概要
代引き(代金引換)とは、商品のお届けと同時に、配送業者が受取人から代金を回収し、差出人に送金する決済・配送サービスです。ECや通販の普及に伴い、購入者が商品を確認してから支払える安心感から広く利用されています。
詳細説明
代引きは、主に宅配便事業者や日本郵便などが提供しています。購入者にとっては、クレジットカード情報の登録が不要で、商品未着リスクを避けられるメリットがあります。一方、販売者にとっては、代金未回収を防げるものの、受取拒否や長期不在による「返品リスク」とそれに伴う往復運賃・手数料の自己負担がデメリットです。また、配送現場においては現金管理や釣銭対応、決済手続きにより1軒あたりの対応時間が長くなる課題もあります。近年は現金に加え、クレジットカードや電子マネー、QRコード決済等のキャッシュレス決済に対応する「電子代引き」が普及し、利便性とセキュリティが向上しています。

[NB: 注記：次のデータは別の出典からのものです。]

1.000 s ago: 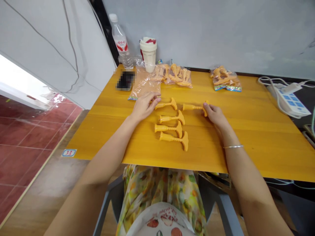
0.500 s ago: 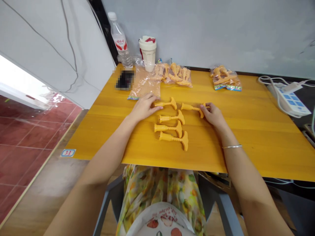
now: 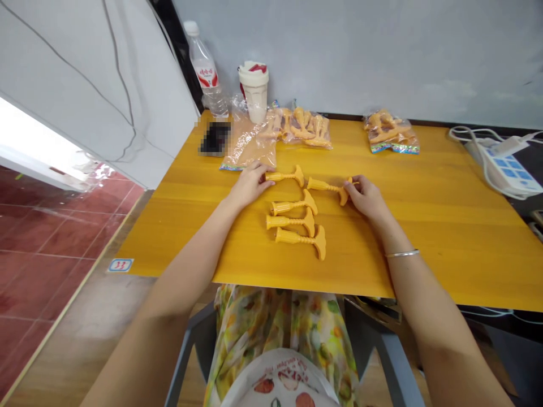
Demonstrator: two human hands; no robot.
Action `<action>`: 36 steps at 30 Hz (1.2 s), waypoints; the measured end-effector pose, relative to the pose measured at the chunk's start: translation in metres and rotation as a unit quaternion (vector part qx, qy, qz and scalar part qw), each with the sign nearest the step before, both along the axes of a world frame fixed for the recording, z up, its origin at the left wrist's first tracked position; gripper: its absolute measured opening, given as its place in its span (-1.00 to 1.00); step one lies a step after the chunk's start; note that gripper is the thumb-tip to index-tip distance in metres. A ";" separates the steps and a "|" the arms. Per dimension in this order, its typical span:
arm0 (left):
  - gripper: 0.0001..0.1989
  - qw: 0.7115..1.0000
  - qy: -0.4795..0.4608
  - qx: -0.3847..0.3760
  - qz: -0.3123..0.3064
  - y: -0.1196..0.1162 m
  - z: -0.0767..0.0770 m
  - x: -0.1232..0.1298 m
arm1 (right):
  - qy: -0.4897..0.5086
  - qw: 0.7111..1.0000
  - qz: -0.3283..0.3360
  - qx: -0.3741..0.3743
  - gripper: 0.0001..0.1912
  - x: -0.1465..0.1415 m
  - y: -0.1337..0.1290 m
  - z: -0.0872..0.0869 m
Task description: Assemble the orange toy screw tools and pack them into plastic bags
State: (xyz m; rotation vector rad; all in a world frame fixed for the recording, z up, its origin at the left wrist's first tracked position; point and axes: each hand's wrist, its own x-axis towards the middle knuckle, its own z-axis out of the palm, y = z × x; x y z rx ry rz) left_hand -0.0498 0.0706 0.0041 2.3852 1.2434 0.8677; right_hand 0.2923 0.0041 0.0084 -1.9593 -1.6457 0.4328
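My left hand (image 3: 252,183) pinches the ribbed end of a yellow T-handled plastic tool (image 3: 287,176), at the top of a column of similar ones. To the right, my right hand (image 3: 365,195) has its fingertips closed round the crossbar of another T-handled tool (image 3: 324,185), whose ribbed end points left toward the first. Below my left hand lie three more: an upper T-handled tool (image 3: 293,204), a middle one (image 3: 291,221) and a lower one (image 3: 299,237). All their crossbars are on the right.
Behind my left hand an open-looking clear bag (image 3: 250,150) lies flat beside a blurred dark phone (image 3: 215,138). A water bottle (image 3: 207,76), a white cup (image 3: 255,93) and bagged yellow tools (image 3: 311,130) stand along the wall. Another filled bag (image 3: 391,133) and a power strip (image 3: 511,172) are rightward.
My right hand has shifted its T-handled tool slightly left, nearer the one under my left hand. My left hand keeps its pinch. The whole view has turned a little.
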 end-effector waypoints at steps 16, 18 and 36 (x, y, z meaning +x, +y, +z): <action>-0.58 0.997 -0.067 -0.005 -0.024 0.002 -0.012 0.030 | 0.092 0.993 0.074 0.027 -0.33 -0.024 0.002 -0.011; -0.54 0.997 -0.071 -0.007 -0.024 0.002 -0.013 0.030 | 0.095 0.992 0.081 0.030 -0.35 -0.027 0.003 -0.011; -0.82 0.954 0.183 -0.177 -0.157 -0.043 0.059 0.009 | -0.008 0.978 0.199 0.067 -0.53 -0.035 -0.002 -0.011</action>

物流の「2024年問題」に伴うドライバー不足や、非対面・置き配の定着により、代引きは大きな転換期を迎えています。代引きは対面対応が必須で再配達を誘発しやすいため、グリーンロジスティクスや配送効率化の観点からキャッシュレス化への移行が急務です。DXの一環として、事前オンライン決済への誘導や置き配の活用が進む中、代引き決済そのものを縮小・廃止するEC事業者も増加しています。